PROBLEM TO WORK ON
The required output is a verbatim transcription of the listing, pictures excluded.

RECORDED DATA
_ _ _ _ _ _ _

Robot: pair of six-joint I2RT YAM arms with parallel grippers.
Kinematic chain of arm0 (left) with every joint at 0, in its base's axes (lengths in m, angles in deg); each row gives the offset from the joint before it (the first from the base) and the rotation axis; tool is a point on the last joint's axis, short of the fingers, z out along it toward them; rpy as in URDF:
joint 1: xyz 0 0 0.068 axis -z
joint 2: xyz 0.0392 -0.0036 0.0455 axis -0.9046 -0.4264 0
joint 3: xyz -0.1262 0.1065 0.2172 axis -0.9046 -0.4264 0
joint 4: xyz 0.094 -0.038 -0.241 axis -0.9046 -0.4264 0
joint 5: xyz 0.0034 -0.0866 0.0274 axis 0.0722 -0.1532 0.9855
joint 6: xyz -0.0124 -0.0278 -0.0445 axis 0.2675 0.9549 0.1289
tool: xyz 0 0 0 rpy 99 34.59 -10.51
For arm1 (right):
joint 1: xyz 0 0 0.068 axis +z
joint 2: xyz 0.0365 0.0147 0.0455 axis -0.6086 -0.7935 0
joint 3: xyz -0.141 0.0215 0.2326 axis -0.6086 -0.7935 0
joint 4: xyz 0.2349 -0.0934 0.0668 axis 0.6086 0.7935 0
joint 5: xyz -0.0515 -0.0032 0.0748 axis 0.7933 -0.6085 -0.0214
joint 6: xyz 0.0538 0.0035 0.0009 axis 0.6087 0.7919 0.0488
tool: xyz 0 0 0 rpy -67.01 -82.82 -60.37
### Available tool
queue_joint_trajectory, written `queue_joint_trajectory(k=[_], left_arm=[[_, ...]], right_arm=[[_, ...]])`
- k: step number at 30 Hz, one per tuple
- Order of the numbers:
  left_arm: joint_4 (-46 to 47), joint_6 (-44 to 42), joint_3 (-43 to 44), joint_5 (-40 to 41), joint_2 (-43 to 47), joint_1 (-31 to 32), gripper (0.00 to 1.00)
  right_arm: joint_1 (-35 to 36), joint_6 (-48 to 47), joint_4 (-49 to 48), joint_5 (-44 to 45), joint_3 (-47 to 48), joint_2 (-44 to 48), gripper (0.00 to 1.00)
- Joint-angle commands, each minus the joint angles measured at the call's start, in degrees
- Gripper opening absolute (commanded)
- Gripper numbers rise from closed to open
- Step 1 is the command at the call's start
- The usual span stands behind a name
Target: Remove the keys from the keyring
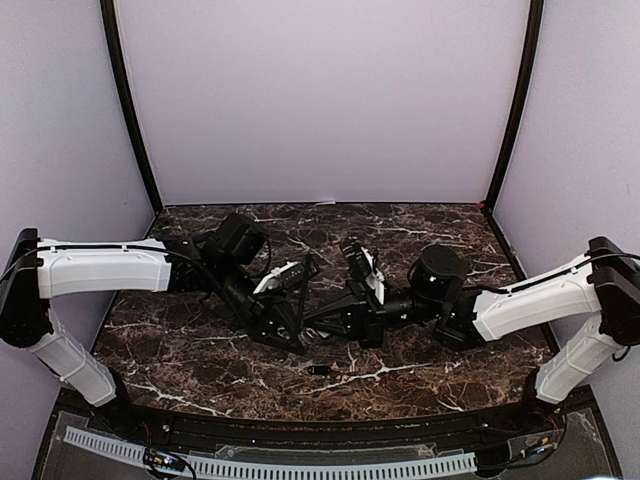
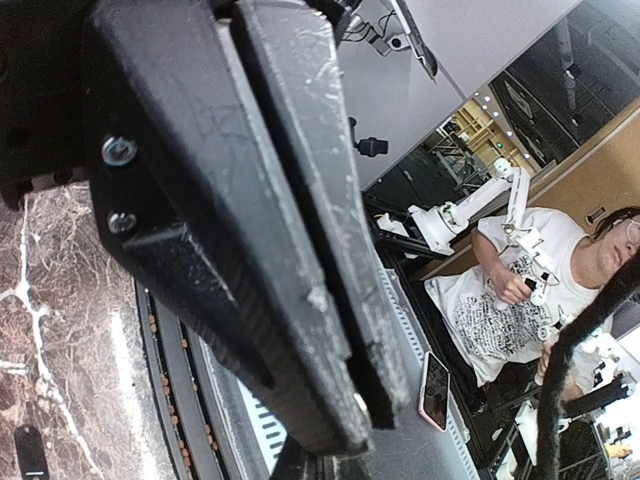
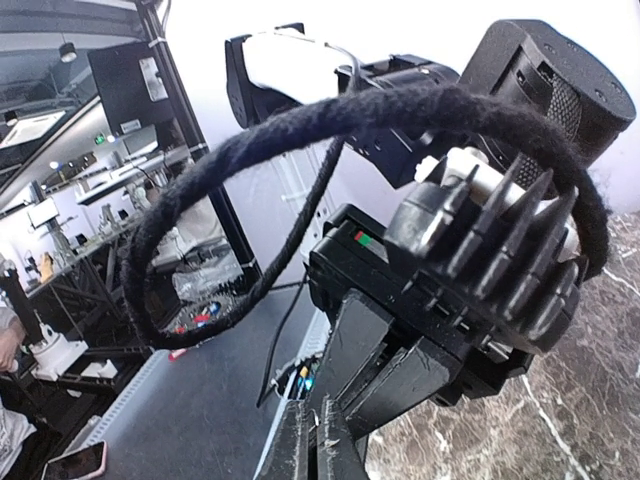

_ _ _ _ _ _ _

SOLVED PROBLEM
Robot: pair of six-joint I2RT YAM arms with parallel grippers.
Kinematic chain of arm0 (left) with every joint at 0, in its base's axes (lengths in m, angles in deg); each row gives the offset from the joint before it (the first from the base) and the rotation axis; tool is a point on the last joint's axis, short of the fingers, z out along it toward them; rpy as in URDF:
joint 1: xyz 0 0 0.068 axis -z
joint 2: xyz 0.0392 -0.0036 0.0455 axis -0.9046 -0.4264 0
joint 3: xyz -0.1262 0.1065 0.2172 axis -0.9046 -0.4264 0
joint 4: xyz 0.094 -0.038 -0.241 axis -0.9046 -0.4264 0
joint 5: xyz 0.0034 -0.0866 0.0274 axis 0.0722 -0.1532 0.9855
joint 6: xyz -0.0124 -0.0278 -0.0445 axis 0.2675 0.9549 0.1289
tool: xyz 0 0 0 rpy 99 34.59 -10.51
For arm1 (right):
joint 1: xyz 0 0 0.068 axis +z
joint 2: xyz 0.0365 0.0147 0.0455 axis -0.6086 -0.7935 0
joint 3: xyz -0.141 0.0215 0.2326 axis -0.6086 -0.7935 0
joint 4: xyz 0.2349 -0.0934 0.0668 axis 0.6086 0.7935 0
joint 5: xyz -0.0515 -0.0032 0.0748 axis 0.7933 -0.6085 -0.0214
joint 6: xyz 0.0538 0.0035 0.0009 axis 0.6087 0.7919 0.0488
tool: xyz 0 0 0 rpy -67.01 -82.82 -60.37
### Available tool
queue_joint_trajectory, written `queue_joint_trajectory(k=[_], left_arm=[[_, ...]], right_arm=[[_, ...]])`
- k: step number at 30 Hz, one per tuple
- Order of the numbers:
  left_arm: joint_4 (-46 to 47), joint_6 (-44 to 42), joint_3 (-43 to 44), joint_5 (-40 to 41), joint_2 (-43 to 47), joint_1 (-31 to 32), gripper (0.00 to 1.00)
  right_arm: joint_1 (-35 to 36), joint_6 (-48 to 47), joint_4 (-49 to 48), joint_5 (-44 to 45), joint_3 (-47 to 48), joint_2 (-44 to 48), gripper (0.00 to 1.00)
- Joint-angle commands, each minus the joint angles measured at the call's start, in degrees
- Gripper opening absolute (commanded)
- Gripper numbers rise from closed to open
- Step 1 is the command at the call's start
- The usual span stands behind a name
Target: Remove the keys from the keyring

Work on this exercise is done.